--- Data for this exercise ---

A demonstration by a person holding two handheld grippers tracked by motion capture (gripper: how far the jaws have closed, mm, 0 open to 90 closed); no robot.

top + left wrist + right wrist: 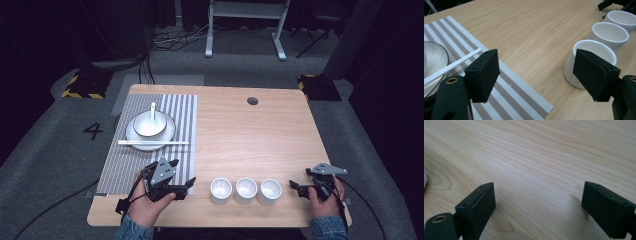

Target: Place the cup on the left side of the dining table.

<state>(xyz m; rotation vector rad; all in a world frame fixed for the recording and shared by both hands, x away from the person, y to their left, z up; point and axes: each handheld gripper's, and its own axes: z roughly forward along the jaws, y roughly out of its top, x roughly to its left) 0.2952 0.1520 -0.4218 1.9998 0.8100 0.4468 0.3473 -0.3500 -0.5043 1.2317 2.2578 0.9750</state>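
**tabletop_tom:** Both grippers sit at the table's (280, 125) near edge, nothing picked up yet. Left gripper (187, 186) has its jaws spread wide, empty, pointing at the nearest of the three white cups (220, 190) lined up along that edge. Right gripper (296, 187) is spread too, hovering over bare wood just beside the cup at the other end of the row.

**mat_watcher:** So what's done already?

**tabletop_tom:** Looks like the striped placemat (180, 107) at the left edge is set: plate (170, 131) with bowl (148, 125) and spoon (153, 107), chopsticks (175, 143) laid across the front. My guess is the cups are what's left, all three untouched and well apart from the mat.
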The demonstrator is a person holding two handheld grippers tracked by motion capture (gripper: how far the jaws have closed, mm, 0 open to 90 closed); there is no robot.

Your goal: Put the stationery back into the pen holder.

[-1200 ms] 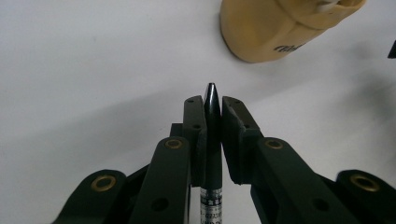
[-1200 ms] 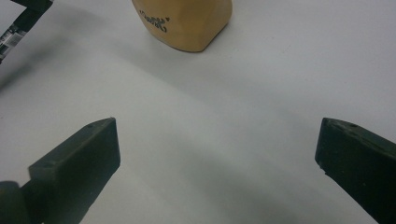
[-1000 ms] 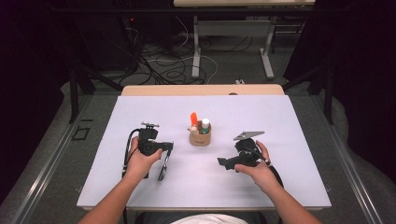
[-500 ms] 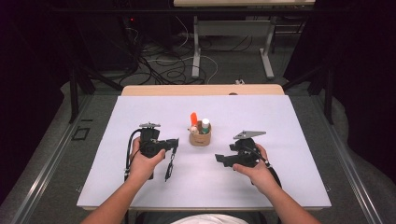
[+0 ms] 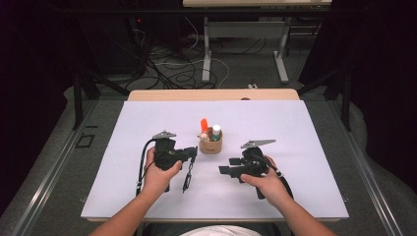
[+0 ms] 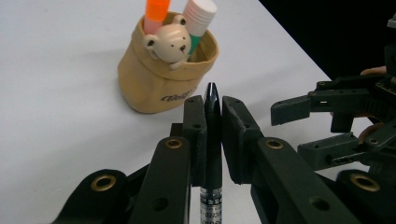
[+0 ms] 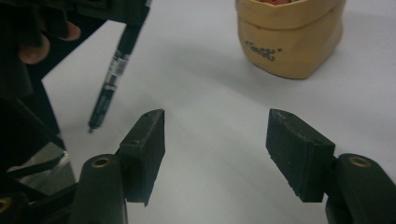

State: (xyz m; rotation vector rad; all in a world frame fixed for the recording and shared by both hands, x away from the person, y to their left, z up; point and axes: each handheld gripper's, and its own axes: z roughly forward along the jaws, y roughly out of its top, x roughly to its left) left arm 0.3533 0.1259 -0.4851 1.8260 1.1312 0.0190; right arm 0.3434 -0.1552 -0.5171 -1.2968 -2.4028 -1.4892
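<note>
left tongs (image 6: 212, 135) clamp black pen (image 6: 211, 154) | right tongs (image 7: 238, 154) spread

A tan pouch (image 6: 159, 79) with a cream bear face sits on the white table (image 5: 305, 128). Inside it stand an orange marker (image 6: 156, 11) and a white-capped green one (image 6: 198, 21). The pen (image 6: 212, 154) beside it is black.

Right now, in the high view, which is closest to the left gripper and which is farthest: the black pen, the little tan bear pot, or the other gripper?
1. Black pen: clamped in the left gripper fingers, hanging down.
2. Tan fabric bear pot: just beyond, to its right.
3. Right gripper: farthest, across the white table, fingers open.
</note>
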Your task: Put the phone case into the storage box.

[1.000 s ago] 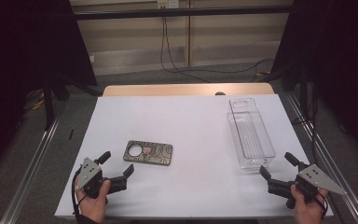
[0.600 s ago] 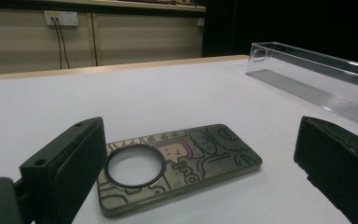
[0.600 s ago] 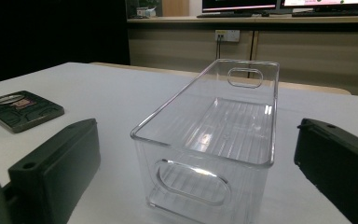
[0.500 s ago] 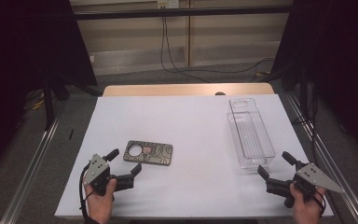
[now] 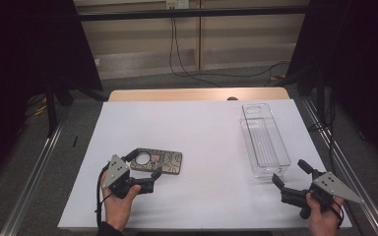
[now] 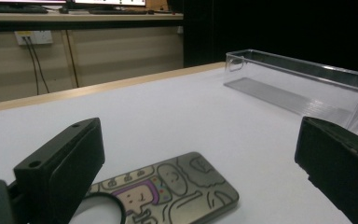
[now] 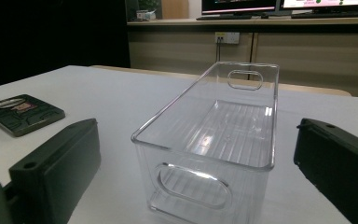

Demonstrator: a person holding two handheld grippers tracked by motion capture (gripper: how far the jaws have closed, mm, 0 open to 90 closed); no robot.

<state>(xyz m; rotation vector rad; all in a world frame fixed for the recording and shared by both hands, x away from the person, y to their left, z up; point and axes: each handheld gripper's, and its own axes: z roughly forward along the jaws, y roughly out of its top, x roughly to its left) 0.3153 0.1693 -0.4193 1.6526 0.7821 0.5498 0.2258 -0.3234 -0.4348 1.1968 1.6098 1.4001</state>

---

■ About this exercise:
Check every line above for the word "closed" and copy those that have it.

■ Exercise response:
A demonstration by a person holding two handheld grippers tracked by motion capture (gripper: how far the jaws have closed, mm, 0 open to 90 closed); no robot.
The demonstrator is a person holding two handheld grippers tracked by motion capture (gripper: how far the jaws have closed, mm, 0 open to 90 closed); there is no robot.
Demonstrator: a person holding two handheld grippers tracked by motion capture (gripper: how far the jaws have closed, mm, 0 open to 90 closed); no robot.

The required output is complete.